Thirty-nine percent of employers say the young people they are interviewing aren’t good at working as part of a team. Being able to work as part of a team isn’t a single skill you can learn through rote practice. Rather, it’s the ability to apply a bunch of other career skills in a group setting to get stuff done. You can get better at collaboration by developing a host of soft skills — listening, brainstorming, negotiating, and building a consensus.
To prove you have what it takes to work with others, avoid using clichés, such as “team player,” on your resume. Instead provide concrete example of group collaboration. You might include serving on a volunteer committee, working on a group project for class, or participating in student-run organization.
2. Problem-solving skills
Nearly half of employers CareerBuilder surveyed said recent graduates lacked the problem-solving skills they needed to thrive in the workplace. Unfortunately, their concerns aren’t misplaced. Forty percent of U.S. college students graduate without having developed the complex reasoning skills needed to white collar work, research has found. The problem, according to employers, is students who drift through college and never make an effort to really learn or think critically about problems, The Washington Post reported.
A mix of academic and practical experiences (such as internships and outside-the-classroom activities) can help young people develop the critical thinking and problem-solving skills they need at work, employers said. Changing the way you approach problems can also improve your skills in this area. “Stop looking for the right answer, and start looking for the right question,” wrote leadership and career coach John Morgan.
The biggest skill young people were lacking had to do with how they interact with others, employers said.
1. People skills
Kids these days just don’t have any people skills, at least according to employers.
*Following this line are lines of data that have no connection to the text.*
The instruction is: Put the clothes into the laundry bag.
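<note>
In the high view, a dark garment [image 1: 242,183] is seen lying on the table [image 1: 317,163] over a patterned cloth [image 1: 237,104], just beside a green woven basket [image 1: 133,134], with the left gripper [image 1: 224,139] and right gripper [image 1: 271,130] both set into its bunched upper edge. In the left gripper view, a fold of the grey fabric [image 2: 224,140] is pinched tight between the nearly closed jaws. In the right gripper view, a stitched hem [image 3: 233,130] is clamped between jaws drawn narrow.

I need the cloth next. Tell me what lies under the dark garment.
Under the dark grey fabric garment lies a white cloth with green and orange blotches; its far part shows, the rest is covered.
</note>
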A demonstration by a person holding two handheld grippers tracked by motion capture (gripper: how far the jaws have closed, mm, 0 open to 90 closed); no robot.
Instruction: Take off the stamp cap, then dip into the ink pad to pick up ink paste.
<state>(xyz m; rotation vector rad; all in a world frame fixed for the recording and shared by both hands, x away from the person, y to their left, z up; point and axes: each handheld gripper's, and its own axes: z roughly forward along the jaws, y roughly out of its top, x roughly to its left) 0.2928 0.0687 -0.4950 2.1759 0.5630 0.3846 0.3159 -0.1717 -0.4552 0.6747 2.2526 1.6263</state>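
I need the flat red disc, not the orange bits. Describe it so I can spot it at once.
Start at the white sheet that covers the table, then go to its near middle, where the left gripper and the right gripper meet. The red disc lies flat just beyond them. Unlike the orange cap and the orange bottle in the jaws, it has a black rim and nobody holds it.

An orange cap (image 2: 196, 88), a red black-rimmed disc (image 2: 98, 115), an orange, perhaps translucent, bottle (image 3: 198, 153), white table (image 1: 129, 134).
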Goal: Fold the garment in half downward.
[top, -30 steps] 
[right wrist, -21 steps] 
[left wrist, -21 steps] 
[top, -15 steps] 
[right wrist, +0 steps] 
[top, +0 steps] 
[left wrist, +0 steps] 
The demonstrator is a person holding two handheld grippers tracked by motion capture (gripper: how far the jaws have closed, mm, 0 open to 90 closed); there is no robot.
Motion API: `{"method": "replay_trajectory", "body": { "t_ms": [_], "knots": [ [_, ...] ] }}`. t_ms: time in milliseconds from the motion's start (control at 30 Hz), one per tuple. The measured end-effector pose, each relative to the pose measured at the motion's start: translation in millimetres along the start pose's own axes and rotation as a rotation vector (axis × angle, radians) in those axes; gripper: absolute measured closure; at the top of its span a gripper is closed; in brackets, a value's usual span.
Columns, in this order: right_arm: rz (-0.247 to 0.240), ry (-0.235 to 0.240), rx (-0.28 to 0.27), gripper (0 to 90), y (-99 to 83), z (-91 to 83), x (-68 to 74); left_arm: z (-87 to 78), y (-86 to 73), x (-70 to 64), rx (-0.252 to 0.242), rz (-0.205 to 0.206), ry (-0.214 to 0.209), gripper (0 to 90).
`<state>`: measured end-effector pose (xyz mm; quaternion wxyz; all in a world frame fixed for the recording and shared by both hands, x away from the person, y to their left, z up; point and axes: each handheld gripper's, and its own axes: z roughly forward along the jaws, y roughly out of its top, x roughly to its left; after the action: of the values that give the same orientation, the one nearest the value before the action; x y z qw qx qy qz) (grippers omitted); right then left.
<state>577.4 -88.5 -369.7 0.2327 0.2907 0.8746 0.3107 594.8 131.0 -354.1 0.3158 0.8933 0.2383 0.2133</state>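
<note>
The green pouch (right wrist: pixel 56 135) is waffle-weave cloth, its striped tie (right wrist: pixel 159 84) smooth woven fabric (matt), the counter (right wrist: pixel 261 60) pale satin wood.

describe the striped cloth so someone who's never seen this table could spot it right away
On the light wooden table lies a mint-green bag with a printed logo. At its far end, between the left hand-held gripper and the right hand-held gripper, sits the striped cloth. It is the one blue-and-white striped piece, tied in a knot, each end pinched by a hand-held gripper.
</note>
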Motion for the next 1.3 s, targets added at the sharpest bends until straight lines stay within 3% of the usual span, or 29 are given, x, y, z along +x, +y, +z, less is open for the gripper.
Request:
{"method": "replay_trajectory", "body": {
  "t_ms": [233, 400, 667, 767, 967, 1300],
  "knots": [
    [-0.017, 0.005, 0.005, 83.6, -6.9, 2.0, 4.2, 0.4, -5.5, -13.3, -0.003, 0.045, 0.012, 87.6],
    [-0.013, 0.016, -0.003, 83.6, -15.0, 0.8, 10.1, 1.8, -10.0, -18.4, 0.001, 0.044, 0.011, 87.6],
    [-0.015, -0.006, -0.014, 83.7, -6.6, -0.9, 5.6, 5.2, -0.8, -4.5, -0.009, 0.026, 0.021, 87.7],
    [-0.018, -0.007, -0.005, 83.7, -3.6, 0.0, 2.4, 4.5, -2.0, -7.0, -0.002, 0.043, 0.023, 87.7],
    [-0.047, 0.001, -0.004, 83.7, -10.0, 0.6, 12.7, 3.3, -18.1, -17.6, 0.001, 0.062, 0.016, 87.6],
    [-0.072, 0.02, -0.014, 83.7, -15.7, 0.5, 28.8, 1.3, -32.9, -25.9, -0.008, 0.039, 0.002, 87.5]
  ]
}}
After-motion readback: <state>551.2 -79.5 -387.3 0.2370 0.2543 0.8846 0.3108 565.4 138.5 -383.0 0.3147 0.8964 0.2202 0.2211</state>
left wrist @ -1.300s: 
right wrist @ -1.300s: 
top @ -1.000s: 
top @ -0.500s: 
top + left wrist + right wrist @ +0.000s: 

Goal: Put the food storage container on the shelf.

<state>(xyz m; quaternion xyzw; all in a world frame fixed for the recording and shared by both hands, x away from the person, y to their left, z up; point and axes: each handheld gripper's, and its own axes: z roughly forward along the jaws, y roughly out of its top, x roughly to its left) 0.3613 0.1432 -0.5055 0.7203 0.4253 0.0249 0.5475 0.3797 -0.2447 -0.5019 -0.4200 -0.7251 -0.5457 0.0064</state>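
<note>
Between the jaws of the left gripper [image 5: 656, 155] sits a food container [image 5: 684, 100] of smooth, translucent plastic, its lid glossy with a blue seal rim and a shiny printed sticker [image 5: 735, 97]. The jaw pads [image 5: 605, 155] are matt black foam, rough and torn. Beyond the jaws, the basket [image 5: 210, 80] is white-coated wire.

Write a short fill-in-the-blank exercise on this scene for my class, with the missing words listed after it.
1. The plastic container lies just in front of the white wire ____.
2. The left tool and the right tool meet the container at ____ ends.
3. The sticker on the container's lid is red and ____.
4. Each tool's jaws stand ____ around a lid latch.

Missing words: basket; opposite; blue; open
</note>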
Fifty percent said younger candidates need to work on their ability to communicate, treat others with respect, and develop good working relationships.
No one wants to admit their lack of social graces is putting others off. But if you’re having trouble connecting with interviewers or landing a job, you could be the problem. To improve your people skills, Everyday Health suggests working on your emotional intelligence by keeping your emotions in check and learning how to read others.
Practicing healthy conflict resolution, listening to those around you, paying attention to cultural difference, and being open to feedback are also important. Younger workers also need to reduce their sense of entitlement and practice face-to-face communication skills, career experts say.